Configuring Basic Options
-
Enter the maximum Number of trees in your model. Default
is 50.
-
Enter the Maximum depth—or the maximum number of levels
you want your model to contain. Default is 5.
-
Enter the Minimum rows—the minimum number of rows (or
records) you want your model to contain. Default is 10.
-
Enter the Number of bins numeric—the number of bins you
want the histogram to build and then split at the best point. Default is
20.
-
Enter the Number of bins top level—the minimum number of
bins you want at the root level. Default is 1024.
-
Enter the Number of bins categorical—the maximum number
of bins you want the histogram to build and then split at the best point.
Default is 1024.
-
Check Sample rate and enter the percentage of the rows
to be used as a sample in each tree. This can be a value from 0.0 to 1.0.
-
Check Column sample rate per tree and enter the column
sampling rate for each tree.
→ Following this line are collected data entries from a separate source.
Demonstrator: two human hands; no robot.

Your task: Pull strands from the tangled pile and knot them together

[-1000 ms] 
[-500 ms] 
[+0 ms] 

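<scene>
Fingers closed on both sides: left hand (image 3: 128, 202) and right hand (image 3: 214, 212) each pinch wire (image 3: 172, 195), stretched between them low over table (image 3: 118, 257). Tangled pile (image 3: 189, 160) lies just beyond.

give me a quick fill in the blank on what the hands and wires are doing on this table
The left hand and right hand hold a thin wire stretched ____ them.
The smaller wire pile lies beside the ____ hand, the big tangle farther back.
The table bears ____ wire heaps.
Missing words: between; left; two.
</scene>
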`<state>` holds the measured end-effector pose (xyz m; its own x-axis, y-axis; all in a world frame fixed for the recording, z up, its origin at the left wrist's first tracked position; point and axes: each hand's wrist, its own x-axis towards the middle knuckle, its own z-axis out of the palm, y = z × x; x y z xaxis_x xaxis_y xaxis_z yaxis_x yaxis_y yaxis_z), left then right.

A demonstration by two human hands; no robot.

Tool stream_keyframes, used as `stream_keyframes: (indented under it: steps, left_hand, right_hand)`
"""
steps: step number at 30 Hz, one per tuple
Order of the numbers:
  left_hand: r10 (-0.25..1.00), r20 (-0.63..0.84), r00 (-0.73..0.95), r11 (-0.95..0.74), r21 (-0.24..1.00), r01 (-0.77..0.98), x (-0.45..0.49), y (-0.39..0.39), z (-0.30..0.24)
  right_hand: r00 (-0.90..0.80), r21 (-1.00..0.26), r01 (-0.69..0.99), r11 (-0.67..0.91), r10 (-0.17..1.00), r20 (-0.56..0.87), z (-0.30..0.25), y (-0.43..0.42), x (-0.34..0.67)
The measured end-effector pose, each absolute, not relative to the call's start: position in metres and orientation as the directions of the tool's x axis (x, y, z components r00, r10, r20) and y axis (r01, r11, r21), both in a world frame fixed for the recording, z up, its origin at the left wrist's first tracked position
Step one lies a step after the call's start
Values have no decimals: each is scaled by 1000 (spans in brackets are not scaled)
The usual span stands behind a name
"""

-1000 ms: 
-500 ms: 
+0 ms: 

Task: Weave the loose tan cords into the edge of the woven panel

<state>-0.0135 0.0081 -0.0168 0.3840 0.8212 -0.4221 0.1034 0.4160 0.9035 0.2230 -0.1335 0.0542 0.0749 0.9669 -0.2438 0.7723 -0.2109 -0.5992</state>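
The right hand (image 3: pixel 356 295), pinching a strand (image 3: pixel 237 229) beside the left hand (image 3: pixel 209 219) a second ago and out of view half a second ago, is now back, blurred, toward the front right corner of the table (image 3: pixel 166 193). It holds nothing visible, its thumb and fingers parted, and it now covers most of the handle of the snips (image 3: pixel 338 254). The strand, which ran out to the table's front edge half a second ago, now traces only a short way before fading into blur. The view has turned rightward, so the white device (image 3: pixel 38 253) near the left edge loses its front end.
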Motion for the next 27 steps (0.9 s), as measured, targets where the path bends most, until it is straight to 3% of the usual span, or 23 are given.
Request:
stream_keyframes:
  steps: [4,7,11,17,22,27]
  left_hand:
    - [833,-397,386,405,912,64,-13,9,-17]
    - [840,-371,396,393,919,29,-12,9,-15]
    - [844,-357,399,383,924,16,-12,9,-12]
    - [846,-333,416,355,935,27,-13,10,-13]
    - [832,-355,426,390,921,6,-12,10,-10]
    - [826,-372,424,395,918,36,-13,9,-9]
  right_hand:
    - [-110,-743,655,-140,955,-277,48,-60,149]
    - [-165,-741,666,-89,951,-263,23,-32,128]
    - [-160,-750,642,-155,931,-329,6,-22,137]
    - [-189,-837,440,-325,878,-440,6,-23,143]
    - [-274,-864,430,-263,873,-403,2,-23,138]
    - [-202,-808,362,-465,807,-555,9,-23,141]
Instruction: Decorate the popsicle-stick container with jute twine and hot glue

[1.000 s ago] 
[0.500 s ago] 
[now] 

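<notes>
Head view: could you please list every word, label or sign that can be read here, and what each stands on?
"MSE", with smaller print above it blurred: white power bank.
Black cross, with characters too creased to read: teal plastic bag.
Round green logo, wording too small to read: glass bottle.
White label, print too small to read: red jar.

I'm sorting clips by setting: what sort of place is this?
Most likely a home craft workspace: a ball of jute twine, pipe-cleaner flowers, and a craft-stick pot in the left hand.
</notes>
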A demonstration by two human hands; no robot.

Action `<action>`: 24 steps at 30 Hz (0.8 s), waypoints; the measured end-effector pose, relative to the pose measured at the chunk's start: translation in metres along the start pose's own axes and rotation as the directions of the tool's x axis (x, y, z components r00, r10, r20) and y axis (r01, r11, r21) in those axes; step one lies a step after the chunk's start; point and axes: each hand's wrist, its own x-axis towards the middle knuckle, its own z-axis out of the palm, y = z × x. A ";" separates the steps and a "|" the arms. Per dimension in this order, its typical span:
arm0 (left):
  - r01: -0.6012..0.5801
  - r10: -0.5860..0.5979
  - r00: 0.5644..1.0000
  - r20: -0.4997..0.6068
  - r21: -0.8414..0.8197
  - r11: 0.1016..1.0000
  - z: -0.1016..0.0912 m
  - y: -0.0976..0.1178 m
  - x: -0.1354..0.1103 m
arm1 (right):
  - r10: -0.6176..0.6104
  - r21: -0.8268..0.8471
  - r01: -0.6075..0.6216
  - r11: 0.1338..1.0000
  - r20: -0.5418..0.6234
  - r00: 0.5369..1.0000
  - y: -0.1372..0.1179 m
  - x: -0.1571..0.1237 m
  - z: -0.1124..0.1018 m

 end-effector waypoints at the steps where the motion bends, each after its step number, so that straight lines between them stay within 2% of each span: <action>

This can be a value from 0.0 to 1.0.
-
Check Columns at each level and enter the relative
change of the column sampling rate for every level. This option defaults to 1.0
and can be a value from 0.0 to 2.0.
-
Check Score input data to add a column for the model
prediction (score) to the input data.
-
Specify a value between 1 and 100 as the Percentage for training
data when the input data is randomly split into training and test
data samples.
-
Enter the value of 100 minus the amount you entered in Step 5 as the
Percentage for test data.
-
Seed for sampling to ensure that when the data is split
into test and train data it will occur the same way each time you run the
dataflow. Uncheck this field to get a random split each time you run the
flow.
-
Click OK to save the model and configuration or continue
to the next tab.